_REQUIREMENT_. All the data below goes into the copy word for word, but the pictures don't.
......
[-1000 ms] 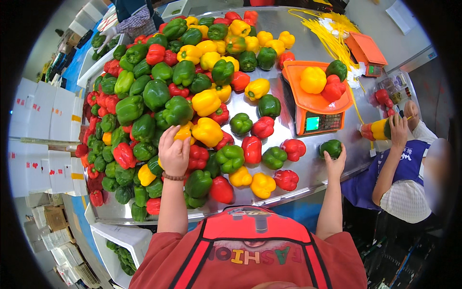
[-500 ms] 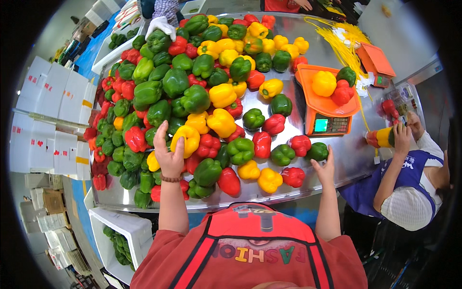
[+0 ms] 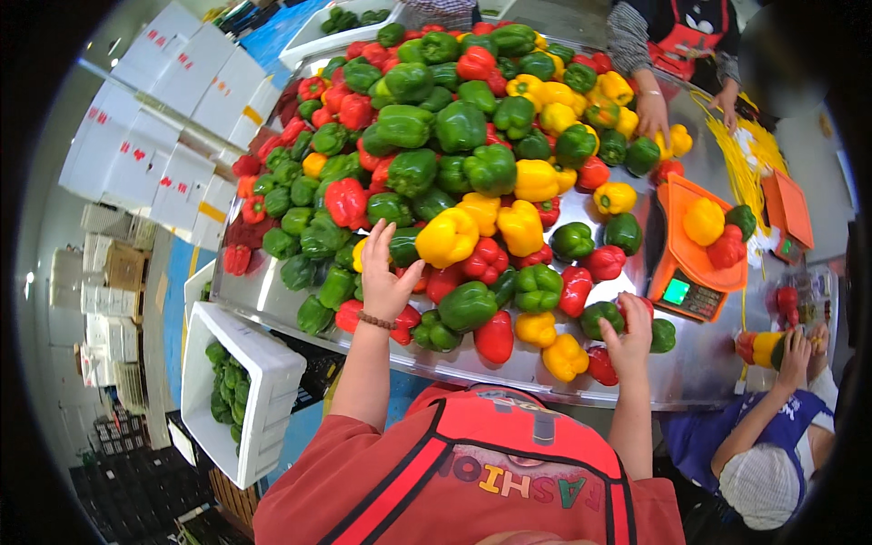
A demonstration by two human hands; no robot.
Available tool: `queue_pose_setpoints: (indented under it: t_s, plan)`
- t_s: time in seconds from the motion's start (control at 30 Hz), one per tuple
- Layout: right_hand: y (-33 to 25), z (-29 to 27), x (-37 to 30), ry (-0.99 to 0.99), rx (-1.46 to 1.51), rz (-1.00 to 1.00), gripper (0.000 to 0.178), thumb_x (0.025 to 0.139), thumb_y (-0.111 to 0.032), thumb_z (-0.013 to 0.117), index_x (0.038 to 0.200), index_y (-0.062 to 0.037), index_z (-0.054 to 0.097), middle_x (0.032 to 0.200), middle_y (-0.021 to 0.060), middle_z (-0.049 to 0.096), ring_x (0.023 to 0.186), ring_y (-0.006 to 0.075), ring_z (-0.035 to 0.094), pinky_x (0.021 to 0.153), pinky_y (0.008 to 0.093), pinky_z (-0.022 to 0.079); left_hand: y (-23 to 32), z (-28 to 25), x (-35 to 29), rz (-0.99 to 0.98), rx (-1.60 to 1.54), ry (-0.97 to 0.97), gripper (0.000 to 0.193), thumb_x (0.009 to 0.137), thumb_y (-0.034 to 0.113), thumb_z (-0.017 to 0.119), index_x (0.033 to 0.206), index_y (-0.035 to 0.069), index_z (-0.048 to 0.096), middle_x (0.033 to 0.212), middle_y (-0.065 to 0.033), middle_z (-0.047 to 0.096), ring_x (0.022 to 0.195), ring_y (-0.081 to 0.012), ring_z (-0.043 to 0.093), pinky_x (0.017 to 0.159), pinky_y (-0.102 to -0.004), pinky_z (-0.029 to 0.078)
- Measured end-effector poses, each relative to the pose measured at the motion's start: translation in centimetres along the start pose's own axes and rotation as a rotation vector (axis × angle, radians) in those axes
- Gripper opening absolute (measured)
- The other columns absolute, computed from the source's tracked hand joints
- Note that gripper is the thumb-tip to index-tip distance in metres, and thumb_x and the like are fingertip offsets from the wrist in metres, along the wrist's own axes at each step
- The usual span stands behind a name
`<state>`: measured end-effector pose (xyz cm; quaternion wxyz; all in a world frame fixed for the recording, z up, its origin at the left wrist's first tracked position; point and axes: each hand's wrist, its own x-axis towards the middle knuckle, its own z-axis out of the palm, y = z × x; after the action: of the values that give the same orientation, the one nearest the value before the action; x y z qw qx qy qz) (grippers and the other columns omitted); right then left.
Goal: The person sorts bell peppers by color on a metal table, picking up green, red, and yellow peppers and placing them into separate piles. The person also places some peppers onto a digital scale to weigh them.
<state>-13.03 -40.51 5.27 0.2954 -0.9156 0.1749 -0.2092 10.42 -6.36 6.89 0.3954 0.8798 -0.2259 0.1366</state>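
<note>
My left hand point(image 3: 389, 283), with a beaded bracelet at its wrist, is open and upright at the near left of the bell pepper pile. Its thumb points at a large yellow bell pepper point(image 3: 447, 238). My right hand point(image 3: 630, 338) is open over the near edge of the peppers, thumb apart from the fingers. Beside it lie a green bell pepper point(image 3: 599, 322) and a red bell pepper point(image 3: 601, 366). Another red pepper is partly hidden behind its fingers. A second green bell pepper point(image 3: 663, 335) lies to its right. Neither hand holds anything I can see.
Peppers heap across the metal table point(image 3: 427, 365). An orange scale point(image 3: 694, 289) at the right bears three peppers. Another person's hand point(image 3: 652, 114) reaches in at the back; a person in blue point(image 3: 740, 427) holds peppers at the right. A white foam box point(image 3: 289, 368) stands at lower left.
The view has turned, so the table appears further right. My right hand has moved left across the near peppers. A gloved hand at the back left is gone; another person's hand now reaches yellow peppers.
</note>
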Motion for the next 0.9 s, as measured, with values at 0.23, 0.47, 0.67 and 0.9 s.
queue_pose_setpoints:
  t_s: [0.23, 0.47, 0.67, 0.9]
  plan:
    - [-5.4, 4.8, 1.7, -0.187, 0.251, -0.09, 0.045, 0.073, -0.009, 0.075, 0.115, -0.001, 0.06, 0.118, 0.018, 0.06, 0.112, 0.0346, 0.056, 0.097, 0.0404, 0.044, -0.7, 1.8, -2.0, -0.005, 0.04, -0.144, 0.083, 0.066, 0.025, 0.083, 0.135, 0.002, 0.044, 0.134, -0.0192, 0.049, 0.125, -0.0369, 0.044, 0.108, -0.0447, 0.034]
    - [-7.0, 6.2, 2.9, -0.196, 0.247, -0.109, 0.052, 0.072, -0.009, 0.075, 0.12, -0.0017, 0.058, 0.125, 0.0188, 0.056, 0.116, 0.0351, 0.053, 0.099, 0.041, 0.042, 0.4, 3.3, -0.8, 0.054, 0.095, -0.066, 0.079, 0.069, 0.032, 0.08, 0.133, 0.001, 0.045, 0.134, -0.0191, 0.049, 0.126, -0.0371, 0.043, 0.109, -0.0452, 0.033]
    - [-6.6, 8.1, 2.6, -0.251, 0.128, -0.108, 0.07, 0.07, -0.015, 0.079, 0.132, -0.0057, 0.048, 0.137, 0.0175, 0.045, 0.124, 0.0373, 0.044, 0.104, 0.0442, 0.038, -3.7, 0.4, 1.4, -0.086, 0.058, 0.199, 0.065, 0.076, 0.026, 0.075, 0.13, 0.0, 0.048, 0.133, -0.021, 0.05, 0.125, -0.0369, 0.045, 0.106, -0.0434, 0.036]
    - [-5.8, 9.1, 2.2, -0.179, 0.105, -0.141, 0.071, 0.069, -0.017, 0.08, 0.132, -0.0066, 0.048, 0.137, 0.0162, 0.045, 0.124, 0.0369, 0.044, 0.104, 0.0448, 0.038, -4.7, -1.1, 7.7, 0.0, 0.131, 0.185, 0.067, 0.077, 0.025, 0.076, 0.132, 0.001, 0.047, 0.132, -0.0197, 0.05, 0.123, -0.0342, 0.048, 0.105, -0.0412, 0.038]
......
_YOUR RESPONSE_.
[-1000 ms] 
[-500 ms] 
[+0 ms] 
A demonstration by two human hands; no robot.
Available tool: `queue_pose_setpoints: (indented under it: t_s, plan)`
- t_s: time in seconds from the motion's start (control at 30 Hz), one per tuple
- Layout: right_hand: y (-33 to 25), z (-29 to 27), x (-37 to 30), ry (-0.99 to 0.99), rx (-1.46 to 1.51), rz (-1.00 to 1.00), gripper (0.000 to 0.178), thumb_x (0.025 to 0.139), thumb_y (-0.111 to 0.032), thumb_z (-0.013 to 0.117), index_x (0.038 to 0.200), index_y (-0.062 to 0.037), index_z (-0.054 to 0.097), middle_x (0.032 to 0.200), middle_y (-0.021 to 0.060), middle_z (-0.049 to 0.096), ring_x (0.023 to 0.186), ring_y (-0.006 to 0.075), ring_z (-0.035 to 0.094), pinky_x (0.021 to 0.153), pinky_y (0.008 to 0.093), pinky_z (-0.022 to 0.079); left_hand: y (-23 to 32), z (-28 to 25), x (-35 to 29), rz (-0.99 to 0.98), rx (-1.60 to 1.54), ry (-0.97 to 0.97), gripper (0.000 to 0.193), thumb_x (0.009 to 0.137), thumb_y (-0.034 to 0.113), thumb_z (-0.017 to 0.119), index_x (0.033 to 0.206), index_y (-0.035 to 0.069), index_z (-0.048 to 0.096), middle_x (0.033 to 0.212), middle_y (-0.065 to 0.033), middle_z (-0.047 to 0.096), ring_x (0.022 to 0.195), ring_y (-0.081 to 0.012), ring_z (-0.043 to 0.093), pinky_x (0.017 to 0.159), pinky_y (-0.102 to -0.004), pinky_z (-0.029 to 0.078)
- Measured end-effector poses, each relative to the pose measured at the motion's start: translation in centimetres along the start pose's own axes and rotation as a rotation vector (axis × angle, radians) in those axes
- Gripper opening absolute (measured)
- The other columns absolute, computed from the source's tracked hand joints
- Note that gripper is the thumb-tip to index-tip distance in metres, and thumb_x and the like are fingertip offsets from the wrist in metres, along the wrist's own axes at each step
- The usual span stands behind a name
`<state>`: measured end-effector pose (xyz cm; quaternion wxyz; all in a world frame fixed for the recording, z up, its origin at the left wrist's first tracked position; point and axes: each hand's wrist, its own x-axis towards the middle knuckle, its own z-axis out of the palm, y = z × x; after the action: of the values that give the same orientation, the one nearest the value before the action; x y z qw qx qy qz) (grippers and the other columns omitted); right then left.
Goal: The person sorts bell peppers by color on a metal table, picking up green, red, and yellow peppers and placing them into separate piles. The person also places some peppers onto a digital scale to weigh them.
<state>-13.03 -40.51 5.27 0.2954 -0.9156 0.1749 -0.2092 10.42 -6.36 6.89 0.3954 0.8798 -0.2259 0.1366</state>
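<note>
My left hand point(image 3: 389, 283), with a beaded bracelet at its wrist, is open and upright at the near left of the bell pepper pile. Its thumb points at a large yellow bell pepper point(image 3: 447, 238). My right hand point(image 3: 630, 338) is open over the near edge of the peppers, thumb apart from the fingers. Beside it lie a green bell pepper point(image 3: 599, 322) and a red bell pepper point(image 3: 601, 366). Another red pepper is partly hidden behind its fingers. A second green bell pepper point(image 3: 663, 335) lies to its right. Neither hand holds anything I can see.
Peppers heap across the metal table point(image 3: 427, 365). An orange scale point(image 3: 694, 289) at the right bears three peppers. Another person's hand point(image 3: 652, 114) reaches in at the back; a person in blue point(image 3: 740, 427) holds peppers at the right. A white foam box point(image 3: 289, 368) stands at lower left.
The view has turned, so the table appears further right. My right hand has moved left across the near peppers. A gloved hand at the back left is gone; another person's hand now reaches yellow peppers.
</note>
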Motion for the next 0.9 s, as measured, with values at 0.23, 0.47, 0.67 and 0.9 s.
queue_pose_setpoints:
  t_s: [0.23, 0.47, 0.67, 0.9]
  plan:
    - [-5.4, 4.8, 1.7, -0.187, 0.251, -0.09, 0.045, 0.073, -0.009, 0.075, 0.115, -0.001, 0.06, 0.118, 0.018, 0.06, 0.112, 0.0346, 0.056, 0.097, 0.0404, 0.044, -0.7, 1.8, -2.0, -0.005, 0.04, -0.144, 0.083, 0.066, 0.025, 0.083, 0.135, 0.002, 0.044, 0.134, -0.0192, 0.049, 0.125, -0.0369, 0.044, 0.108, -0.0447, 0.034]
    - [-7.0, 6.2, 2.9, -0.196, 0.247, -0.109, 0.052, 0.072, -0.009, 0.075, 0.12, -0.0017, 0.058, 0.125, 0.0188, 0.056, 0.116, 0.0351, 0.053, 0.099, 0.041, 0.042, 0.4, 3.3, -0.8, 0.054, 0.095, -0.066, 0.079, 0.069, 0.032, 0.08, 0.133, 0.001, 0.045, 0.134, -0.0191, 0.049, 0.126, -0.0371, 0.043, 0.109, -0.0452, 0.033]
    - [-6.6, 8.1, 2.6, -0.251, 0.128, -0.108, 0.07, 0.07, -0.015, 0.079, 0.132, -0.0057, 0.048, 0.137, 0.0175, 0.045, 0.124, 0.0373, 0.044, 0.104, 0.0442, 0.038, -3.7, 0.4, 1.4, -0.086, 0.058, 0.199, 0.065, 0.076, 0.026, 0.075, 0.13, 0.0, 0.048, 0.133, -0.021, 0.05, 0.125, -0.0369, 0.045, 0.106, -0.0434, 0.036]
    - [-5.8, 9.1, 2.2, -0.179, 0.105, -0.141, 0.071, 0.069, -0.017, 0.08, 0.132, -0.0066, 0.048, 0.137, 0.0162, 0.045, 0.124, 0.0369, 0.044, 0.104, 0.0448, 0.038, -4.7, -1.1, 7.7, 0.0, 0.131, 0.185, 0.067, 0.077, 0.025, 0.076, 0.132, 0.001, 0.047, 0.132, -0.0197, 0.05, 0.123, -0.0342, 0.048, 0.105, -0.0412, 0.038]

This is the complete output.